Renting out Property
If you are considering renting out a property it is better to avoid any pitfalls right from the start than to find yourself in hot water later.
We can ensure that you comply with your landlord responsibilities right from the beginning and that you don’t have any problems later.
As a landlord we would advise you to:-
- Always have a tenancy agreement, detailing the terms upon which you have agreed to rent out your property;
- Ensure you are aware of your responsibilities as a Landlord before you rent out your property;
- Make certain all safety responsibilities are complied with;
- Ensure health & safety inspections are properly carried out; and
- Be sure that you are aware of and meet your financial responsibilities regarding income.

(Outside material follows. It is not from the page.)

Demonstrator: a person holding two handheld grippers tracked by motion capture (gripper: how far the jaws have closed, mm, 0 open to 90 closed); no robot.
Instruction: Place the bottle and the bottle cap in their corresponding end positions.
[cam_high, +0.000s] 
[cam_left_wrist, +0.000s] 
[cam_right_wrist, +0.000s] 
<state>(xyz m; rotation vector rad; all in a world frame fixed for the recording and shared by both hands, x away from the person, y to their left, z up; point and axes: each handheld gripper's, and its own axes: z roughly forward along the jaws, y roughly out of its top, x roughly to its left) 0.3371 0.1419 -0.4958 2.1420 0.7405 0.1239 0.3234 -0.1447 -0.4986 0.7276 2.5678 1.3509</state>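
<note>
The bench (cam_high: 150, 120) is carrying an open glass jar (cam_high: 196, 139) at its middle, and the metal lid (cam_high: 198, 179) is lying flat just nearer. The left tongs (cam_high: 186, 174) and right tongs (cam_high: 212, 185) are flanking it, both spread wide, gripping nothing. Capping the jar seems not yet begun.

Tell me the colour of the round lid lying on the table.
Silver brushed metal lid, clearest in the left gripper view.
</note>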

- Keep your rented property safe and free from health hazards;
- Make sure all gas and electrical equipment is safely installed and maintained;
- Provide an energy performance certificate for the property;
- Protect your client’s deposit in a government approved scheme; and
- Check your tenant has the right to rent your property if it’s in England
The Tenancy Agreement
The Tenancy agreement should include:-
- The names of all parties involved;
- The rental price and how it’s paid;
- Information on how and when the rent will be reviewed;
- The deposit amount and how it will be protected;
- When the deposit can be fully or partly withheld, for example to repair damage caused by tenants;
- The full property address;
- The start and end date of the tenancy;
- Any tenant or landlord obligations;
- Which bills your tenant are responsible for; and
- It can also include information on:
- Whether the tenancy can be ended early and how this can be done;
- Who is responsible for minor repairs (other than those the landlord is legally responsible for); and
- Whether the property can be let to someone else (sub-let or have lodgers).
It is the Landlord’s responsibility to:-
- Fit and test the smoke alarms and carbon monoxide alarms; and
- Follow fire safety regulations for property in a purpose built block of flats or for houses and property adapted into flats.

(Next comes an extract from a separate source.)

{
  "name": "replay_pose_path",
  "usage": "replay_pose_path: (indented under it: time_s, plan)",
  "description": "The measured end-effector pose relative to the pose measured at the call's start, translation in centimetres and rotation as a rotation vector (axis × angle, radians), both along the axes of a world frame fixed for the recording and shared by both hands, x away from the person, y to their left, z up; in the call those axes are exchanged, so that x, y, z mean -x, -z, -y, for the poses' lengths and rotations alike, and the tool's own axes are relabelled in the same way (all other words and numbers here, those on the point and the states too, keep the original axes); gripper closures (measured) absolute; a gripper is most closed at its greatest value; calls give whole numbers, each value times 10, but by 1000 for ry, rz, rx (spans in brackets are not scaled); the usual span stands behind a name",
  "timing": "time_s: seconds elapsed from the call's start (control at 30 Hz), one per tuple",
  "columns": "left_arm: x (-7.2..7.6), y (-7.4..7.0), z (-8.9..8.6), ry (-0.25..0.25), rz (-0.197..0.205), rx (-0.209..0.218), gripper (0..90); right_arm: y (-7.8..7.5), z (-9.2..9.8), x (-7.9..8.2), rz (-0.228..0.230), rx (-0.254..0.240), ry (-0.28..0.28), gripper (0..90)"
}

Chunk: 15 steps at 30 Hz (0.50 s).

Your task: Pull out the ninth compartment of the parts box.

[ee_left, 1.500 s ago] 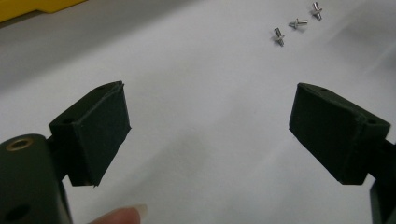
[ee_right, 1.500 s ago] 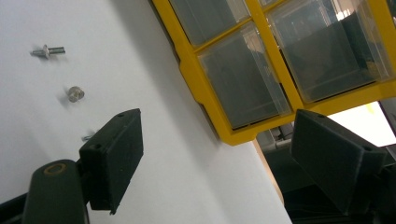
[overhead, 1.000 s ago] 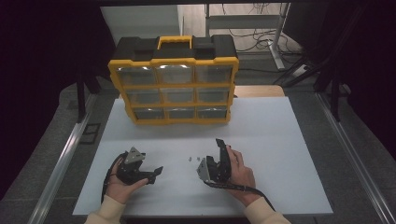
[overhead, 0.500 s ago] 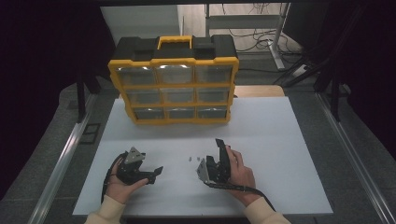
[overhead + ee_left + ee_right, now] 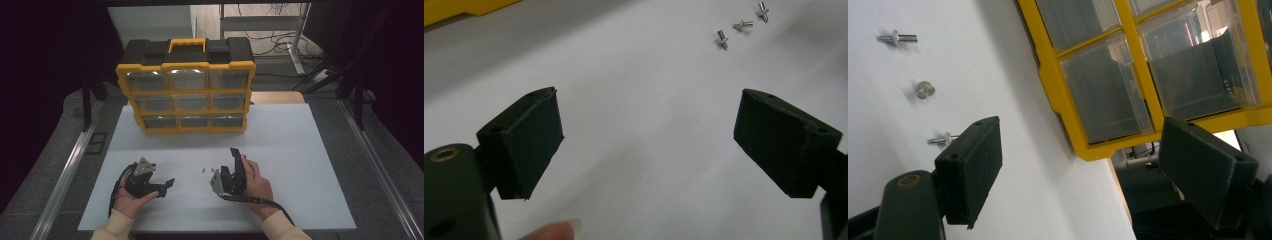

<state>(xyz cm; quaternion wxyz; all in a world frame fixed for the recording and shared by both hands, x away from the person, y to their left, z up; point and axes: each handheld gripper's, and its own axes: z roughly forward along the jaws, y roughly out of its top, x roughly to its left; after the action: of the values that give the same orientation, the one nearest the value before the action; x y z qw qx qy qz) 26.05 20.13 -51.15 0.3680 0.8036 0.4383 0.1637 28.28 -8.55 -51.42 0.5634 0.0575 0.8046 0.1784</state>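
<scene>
Screws [image 5: 206,170], three tiny silver ones, are lying loose on the white table [image 5: 300,150] between my two grippers, closer to the right one. From the left gripper view I can see them [image 5: 742,24] up in the far corner, well apart from the jaws, with nothing but bare table in between. In the right gripper view they sit off to the left in a loose line [image 5: 923,90], and the lowest one is partly tucked behind the left jaw from that angle.

My left gripper [image 5: 167,184] rests low on the table in the person's left hand [image 5: 127,197], jaws spread wide with nothing between them. The right gripper [image 5: 234,161] is tipped on its side in the right hand [image 5: 257,182], jaws also released and empty, pointing up the table.

Farther back stands the big yellow and black organizer [image 5: 187,92], upright, with three rows of clear drawers facing me and a handle on top. It's well apart from the screws, so nothing blocks them. The right gripper view looks at its bottom corner drawers [image 5: 1108,95], which look dark inside; can't tell if anything's in them. Cables trail off both grippers toward the near edge.
</scene>
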Motion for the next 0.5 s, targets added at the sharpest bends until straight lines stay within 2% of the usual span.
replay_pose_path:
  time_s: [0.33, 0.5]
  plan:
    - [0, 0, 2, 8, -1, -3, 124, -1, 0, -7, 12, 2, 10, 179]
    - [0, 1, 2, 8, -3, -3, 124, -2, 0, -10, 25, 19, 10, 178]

Health and Safety Inspections
The housing health and safety rating system (HHSRS) is used by your council to make sure that properties in it’s area are safe for the people who live there. This involves inspecting your property for possible hazards.
If you rent out a property, the council may decide to do an HHSRS inspection because:-
- Your tenants have asked for an inspection; or
- The council have done a survey of local properties and thinks your property might be hazardous.
HHSRS Hazard Ratings
Inspectors look at 29 health and safety areas and score each hazard they find as category 1 or 2 according to seriousness.
You must take action on enforcement notices from your council. You also have the right to appeal enforcement notices.
The council can do any of the following if they find a serious hazard:-
- Issue an improvement notice;
- Fix the hazard themselves and bill you for the cost; or
- Stop you or anyone else from using part or all of the property.
You will have to pay:-
- Income tax on your rental income, minus your day to day running expenses;
- Class 2 National Insurance if the work you do renting the property counts as running a business; and
- If you have a mortgage on the property you want to rent out, you must get permission from your mortgage lender.
There are special rules for changing rents and terms for regulated tenancies.